**Work instruction**. Print the line where "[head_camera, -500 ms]" occurs and every line that follows it in the data below, ending with the last line, precisely as written.

Data excerpts
☆ ☆ ☆

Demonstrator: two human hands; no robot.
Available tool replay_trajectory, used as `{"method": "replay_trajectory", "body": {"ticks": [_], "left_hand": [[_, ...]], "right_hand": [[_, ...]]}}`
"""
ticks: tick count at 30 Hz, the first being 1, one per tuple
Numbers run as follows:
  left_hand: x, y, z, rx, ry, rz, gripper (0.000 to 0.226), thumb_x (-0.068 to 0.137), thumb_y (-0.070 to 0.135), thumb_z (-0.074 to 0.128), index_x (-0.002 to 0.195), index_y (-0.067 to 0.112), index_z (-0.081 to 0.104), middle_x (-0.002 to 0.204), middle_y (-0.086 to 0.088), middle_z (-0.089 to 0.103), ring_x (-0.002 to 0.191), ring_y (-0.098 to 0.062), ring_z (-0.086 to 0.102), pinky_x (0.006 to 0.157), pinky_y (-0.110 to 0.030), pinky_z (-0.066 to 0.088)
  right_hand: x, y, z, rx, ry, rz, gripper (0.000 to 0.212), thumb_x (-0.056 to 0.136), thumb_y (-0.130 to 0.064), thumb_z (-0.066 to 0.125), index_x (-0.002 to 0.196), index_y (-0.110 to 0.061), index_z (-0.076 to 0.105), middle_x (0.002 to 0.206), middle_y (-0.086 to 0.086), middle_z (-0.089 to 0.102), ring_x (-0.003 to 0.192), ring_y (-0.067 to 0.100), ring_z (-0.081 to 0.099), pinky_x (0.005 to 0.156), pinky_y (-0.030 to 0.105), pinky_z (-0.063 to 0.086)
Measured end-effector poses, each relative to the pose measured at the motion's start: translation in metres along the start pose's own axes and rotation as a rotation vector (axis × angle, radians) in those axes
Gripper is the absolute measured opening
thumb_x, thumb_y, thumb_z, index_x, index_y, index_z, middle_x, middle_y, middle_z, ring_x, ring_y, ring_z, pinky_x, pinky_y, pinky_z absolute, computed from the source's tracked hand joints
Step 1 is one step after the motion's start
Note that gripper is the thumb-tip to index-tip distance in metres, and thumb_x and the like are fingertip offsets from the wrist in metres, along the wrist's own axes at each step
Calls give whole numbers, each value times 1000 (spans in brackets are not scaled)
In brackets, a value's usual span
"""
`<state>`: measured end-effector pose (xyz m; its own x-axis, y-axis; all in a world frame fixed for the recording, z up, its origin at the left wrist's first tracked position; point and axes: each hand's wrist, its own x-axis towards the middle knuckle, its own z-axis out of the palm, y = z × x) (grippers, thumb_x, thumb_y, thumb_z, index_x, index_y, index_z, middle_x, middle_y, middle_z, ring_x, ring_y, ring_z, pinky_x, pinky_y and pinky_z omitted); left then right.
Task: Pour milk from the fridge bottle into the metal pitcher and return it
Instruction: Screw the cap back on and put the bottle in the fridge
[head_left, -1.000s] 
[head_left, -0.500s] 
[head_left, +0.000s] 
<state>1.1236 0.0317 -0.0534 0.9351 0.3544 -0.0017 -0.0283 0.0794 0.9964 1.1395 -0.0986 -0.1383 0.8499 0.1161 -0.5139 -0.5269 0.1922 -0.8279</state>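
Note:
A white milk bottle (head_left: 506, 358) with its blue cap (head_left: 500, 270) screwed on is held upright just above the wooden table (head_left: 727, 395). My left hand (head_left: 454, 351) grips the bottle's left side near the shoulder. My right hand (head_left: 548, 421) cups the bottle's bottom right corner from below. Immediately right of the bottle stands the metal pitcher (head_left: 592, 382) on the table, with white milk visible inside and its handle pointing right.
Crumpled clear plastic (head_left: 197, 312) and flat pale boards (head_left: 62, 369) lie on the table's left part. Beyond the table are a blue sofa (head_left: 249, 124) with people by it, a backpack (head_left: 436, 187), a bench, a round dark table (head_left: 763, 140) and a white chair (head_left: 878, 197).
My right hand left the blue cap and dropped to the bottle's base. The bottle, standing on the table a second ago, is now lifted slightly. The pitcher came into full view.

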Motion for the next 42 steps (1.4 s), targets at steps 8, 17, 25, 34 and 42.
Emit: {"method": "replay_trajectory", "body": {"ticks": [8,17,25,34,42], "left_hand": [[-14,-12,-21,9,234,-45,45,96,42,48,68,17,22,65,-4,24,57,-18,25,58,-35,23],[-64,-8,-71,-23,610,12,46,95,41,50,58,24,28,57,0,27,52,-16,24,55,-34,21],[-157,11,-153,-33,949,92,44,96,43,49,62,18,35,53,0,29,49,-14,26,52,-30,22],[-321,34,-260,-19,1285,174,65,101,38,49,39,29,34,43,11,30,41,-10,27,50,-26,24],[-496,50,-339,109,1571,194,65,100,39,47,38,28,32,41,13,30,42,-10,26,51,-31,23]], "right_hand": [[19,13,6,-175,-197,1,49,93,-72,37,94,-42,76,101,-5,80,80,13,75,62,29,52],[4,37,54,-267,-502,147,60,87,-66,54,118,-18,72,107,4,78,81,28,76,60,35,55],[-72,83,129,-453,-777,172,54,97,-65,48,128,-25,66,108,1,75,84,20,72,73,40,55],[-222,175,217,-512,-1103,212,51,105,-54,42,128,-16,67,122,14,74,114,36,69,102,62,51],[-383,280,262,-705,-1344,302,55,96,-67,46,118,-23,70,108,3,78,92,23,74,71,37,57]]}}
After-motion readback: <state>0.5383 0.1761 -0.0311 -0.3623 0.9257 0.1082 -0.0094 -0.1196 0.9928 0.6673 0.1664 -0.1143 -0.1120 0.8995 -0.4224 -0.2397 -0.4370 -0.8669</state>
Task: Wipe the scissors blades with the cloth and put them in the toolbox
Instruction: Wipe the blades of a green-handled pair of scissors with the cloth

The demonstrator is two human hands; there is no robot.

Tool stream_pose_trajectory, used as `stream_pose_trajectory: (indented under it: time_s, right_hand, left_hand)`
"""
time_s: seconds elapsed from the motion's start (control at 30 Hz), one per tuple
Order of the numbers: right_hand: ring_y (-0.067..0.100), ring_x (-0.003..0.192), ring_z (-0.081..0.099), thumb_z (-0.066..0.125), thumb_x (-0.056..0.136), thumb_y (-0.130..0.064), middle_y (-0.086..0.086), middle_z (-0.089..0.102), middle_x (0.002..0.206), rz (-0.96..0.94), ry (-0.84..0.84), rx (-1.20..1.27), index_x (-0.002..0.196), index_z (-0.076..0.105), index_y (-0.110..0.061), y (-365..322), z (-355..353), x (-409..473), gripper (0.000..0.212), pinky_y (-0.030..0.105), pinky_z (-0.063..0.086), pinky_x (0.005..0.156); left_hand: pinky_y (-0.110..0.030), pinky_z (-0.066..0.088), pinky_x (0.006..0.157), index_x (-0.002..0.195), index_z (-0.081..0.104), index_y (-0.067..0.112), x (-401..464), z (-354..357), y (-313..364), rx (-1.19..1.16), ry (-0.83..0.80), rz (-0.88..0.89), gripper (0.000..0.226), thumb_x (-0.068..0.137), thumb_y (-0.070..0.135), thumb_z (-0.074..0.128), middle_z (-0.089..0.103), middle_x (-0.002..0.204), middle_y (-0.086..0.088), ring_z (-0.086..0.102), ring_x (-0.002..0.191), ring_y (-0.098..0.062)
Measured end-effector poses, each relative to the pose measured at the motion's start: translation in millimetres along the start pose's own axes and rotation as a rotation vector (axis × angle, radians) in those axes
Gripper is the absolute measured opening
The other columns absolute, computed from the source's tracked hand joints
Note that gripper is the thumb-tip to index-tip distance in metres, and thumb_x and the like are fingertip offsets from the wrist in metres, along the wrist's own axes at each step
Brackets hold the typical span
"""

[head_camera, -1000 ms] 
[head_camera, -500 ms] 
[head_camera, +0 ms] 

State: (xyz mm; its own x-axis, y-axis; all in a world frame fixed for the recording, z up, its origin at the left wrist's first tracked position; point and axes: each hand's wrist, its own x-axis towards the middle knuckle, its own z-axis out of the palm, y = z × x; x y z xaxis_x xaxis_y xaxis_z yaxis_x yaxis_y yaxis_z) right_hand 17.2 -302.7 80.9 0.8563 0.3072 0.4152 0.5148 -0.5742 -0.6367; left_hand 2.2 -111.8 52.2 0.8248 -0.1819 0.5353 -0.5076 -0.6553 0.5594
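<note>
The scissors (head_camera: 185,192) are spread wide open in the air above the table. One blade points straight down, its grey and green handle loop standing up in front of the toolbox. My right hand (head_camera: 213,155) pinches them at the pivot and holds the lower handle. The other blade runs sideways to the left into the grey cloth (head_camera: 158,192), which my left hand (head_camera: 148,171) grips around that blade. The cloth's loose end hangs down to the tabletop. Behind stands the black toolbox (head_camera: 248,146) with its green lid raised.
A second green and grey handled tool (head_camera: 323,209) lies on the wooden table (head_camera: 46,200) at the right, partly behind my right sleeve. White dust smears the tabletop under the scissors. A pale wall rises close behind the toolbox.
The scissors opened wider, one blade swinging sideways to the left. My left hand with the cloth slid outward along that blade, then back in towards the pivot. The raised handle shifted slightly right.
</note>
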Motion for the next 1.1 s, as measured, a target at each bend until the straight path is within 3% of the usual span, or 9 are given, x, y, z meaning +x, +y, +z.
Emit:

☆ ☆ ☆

**Expected answer**.
[head_camera, -500 ms] 
[head_camera, +0 ms] 

State: (xyz mm; its own x-axis, y-axis; all in a world frame fixed for the recording, z up, its origin at the left wrist's first tracked position; point and axes: each hand's wrist, its own x-axis towards the middle knuckle, its own z-axis out of the palm, y = z × x; x y z xaxis_x xaxis_y xaxis_z yaxis_x yaxis_y yaxis_z) right_hand 17.2 -302.7 80.9 0.8563 0.3072 0.4152 0.5148 -0.5742 -0.6367; left_hand 2.2 -111.8 52.2 0.8248 -0.1819 0.5353 -0.5076 -0.6553 0.5594
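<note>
The scissors (head_camera: 185,192) are spread wide open in the air above the table. One blade points straight down, its grey and green handle loop standing up in front of the toolbox. My right hand (head_camera: 213,155) pinches them at the pivot and holds the lower handle. The other blade runs sideways to the left into the grey cloth (head_camera: 158,192), which my left hand (head_camera: 148,171) grips around that blade. The cloth's loose end hangs down to the tabletop. Behind stands the black toolbox (head_camera: 248,146) with its green lid raised.
A second green and grey handled tool (head_camera: 323,209) lies on the wooden table (head_camera: 46,200) at the right, partly behind my right sleeve. White dust smears the tabletop under the scissors. A pale wall rises close behind the toolbox.
The scissors opened wider, one blade swinging sideways to the left. My left hand with the cloth slid outward along that blade, then back in towards the pivot. The raised handle shifted slightly right.
</note>
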Motion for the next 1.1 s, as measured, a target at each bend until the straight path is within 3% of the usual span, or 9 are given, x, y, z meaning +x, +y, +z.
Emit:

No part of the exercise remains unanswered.